Each major provider—OpenAI, Google, and xAI—now includes experimental real-time methods accessible directly from their provider instances. Developers can instantiate a real-time connection with openai.experimental_realtime() or equivalent calls for other providers. Importantly, these methods work identically whether called from Node.js server contexts or browser environments, making it viable to handle voice sessions anywhere in a full-stack application.

A critical security consideration emerges here: managing authentication tokens for long-lived WebSocket connections. The SDK addresses this with a static .getToken() method on each provider that creates ephemeral tokens server-side. This pattern prevents exposing permanent API keys to the browser while still enabling client-side voice sessions—the browser receives a short-lived token from your backend, uses it to establish the real-time connection, and the token expires after use.

Tool Integration and State Management

The canary release includes experimental_getRealtimeToolDefinitions, a helper for serializing tool definitions in the format expected by provider session configurations. This enables voice assistants to call functions, matching capabilities available in text-based conversations.

On the React side, experimental_useRealtime provides a hook that manages voice conversation state, returning UIMessage[] data structures aligned with the existing useChat hook. This consistency reduces friction for developers already familiar with the SDK's chat abstractions. The hook exposes onToolCall callbacks and addToolOutput methods, enabling applications to intercept tool invocations, execute them client-side, and feed results back into the conversation.

An additional refinement: when providers support it, the inputAudioTranscription session configuration option displays transcribed versions of user audio messages within the conversation history. This improves UX by showing users what the system heard, rather than leaving voice input opaque.

Practical Implications

This release democratizes voice capabilities for JavaScript developers. Previously, implementing speech-to-speech conversations required deep provider-specific knowledge or building custom abstraction layers. With normalized APIs, developers can prototype voice features quickly and experiment with multiple providers to find the best fit for latency, accuracy, or cost requirements.

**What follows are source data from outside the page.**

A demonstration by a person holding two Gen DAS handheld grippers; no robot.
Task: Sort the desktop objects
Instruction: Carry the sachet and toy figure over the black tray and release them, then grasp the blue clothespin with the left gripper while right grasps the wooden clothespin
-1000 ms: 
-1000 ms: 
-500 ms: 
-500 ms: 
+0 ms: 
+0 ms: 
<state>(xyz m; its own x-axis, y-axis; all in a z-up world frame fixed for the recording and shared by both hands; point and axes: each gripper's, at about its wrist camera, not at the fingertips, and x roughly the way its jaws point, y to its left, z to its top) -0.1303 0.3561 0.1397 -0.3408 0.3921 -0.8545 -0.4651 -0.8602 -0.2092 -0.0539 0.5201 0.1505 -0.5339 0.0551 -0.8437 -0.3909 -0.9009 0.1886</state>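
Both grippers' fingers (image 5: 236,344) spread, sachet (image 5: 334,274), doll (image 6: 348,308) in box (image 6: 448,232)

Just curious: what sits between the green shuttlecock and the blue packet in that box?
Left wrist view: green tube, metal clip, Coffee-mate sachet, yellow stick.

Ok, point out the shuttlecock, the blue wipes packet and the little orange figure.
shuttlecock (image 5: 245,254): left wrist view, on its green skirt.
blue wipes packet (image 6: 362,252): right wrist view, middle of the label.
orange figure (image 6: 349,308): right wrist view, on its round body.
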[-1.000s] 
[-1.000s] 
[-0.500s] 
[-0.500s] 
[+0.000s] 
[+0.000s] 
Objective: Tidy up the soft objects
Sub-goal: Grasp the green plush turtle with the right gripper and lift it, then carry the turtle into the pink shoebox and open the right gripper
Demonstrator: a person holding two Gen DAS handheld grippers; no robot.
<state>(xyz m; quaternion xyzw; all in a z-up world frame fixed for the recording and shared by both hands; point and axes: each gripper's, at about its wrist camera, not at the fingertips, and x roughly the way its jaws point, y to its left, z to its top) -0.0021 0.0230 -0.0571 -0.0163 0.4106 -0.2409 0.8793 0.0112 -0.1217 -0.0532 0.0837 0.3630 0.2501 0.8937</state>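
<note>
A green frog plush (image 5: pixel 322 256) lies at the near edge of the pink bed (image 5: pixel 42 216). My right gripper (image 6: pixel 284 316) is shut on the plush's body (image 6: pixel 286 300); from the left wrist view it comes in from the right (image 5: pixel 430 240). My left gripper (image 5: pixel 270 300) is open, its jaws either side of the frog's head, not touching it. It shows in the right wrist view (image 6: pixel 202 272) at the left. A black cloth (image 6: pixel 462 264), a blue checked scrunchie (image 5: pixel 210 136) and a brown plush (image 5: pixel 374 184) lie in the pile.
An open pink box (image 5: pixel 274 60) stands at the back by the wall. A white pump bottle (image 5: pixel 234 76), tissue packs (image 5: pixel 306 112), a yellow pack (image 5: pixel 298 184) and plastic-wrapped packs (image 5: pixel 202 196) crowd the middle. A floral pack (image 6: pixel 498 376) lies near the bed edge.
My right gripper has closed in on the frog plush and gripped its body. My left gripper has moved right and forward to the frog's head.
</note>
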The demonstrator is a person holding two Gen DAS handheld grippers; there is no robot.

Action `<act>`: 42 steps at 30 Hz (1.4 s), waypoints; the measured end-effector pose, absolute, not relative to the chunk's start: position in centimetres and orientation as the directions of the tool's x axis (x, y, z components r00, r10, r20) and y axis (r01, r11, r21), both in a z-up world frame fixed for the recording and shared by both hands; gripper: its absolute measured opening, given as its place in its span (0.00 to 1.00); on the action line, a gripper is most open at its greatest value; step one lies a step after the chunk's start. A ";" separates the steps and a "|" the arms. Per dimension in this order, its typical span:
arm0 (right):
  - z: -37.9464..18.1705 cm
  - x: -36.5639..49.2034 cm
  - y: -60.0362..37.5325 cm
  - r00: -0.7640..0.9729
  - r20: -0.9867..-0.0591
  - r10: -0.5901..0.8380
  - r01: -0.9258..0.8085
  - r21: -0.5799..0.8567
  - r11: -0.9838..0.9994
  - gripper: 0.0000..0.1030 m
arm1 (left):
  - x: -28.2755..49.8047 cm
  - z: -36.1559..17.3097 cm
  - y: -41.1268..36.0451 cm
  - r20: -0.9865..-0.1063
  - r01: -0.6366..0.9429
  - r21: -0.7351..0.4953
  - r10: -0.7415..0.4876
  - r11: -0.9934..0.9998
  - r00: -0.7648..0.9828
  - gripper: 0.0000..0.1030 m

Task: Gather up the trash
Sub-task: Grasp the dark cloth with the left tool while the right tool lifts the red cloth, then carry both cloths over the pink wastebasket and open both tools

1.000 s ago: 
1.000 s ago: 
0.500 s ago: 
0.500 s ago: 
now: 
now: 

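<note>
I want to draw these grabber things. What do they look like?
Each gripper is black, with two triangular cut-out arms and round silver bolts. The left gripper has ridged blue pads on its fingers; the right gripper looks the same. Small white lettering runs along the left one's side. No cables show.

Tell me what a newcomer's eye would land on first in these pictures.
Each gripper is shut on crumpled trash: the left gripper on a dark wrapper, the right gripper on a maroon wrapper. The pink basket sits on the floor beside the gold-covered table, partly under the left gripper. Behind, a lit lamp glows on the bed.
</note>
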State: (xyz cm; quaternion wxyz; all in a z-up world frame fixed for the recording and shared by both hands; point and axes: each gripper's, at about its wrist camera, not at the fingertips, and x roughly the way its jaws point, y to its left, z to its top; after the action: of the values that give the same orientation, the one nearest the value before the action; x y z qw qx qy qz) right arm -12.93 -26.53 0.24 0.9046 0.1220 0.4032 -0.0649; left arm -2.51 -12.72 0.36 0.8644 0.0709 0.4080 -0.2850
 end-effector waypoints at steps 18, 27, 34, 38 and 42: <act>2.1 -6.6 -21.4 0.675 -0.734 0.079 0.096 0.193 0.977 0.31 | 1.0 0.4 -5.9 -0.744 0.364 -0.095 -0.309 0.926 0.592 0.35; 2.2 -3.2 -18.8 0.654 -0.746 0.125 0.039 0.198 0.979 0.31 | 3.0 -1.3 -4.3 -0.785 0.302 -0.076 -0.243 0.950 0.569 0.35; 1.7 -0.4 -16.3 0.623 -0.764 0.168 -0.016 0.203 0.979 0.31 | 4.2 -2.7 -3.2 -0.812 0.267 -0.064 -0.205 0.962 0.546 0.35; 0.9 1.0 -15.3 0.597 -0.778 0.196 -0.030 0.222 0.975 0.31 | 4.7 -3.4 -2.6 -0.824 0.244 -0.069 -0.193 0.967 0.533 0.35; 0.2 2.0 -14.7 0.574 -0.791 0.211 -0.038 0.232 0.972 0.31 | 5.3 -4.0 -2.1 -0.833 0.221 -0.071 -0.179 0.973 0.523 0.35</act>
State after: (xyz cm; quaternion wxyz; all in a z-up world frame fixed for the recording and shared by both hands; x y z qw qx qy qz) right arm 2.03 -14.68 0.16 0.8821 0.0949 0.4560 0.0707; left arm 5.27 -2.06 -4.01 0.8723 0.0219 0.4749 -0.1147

The alignment between voice and text APIs—through consistent hook signatures and message formats—also means teams can more easily add voice as a channel to existing chat applications. Feature parity becomes more achievable when the underlying abstractions mirror each other.

The experimental status is important to note: these APIs will likely evolve before stabilization. Developers using these features should anticipate minor breaking changes and stay engaged with the SDK's releases during this phase.

What happens next

Real-time voice support will likely become a stable feature in upcoming SDK versions as feedback from early adopters shapes refinements. Watch for expansions to additional providers, improved tool-calling semantics, and potentially native mobile support. The SDK's approach here—normalizing across providers while maintaining flexibility—establishes a pattern likely to extend to other emerging AI capabilities.

Developers interested in experimenting should review the Vercel AI SDK documentation and provider-specific real-time API references to understand token management, connection lifecycle, and tool definition syntax specific to their chosen provider. This article does not contain affiliate links.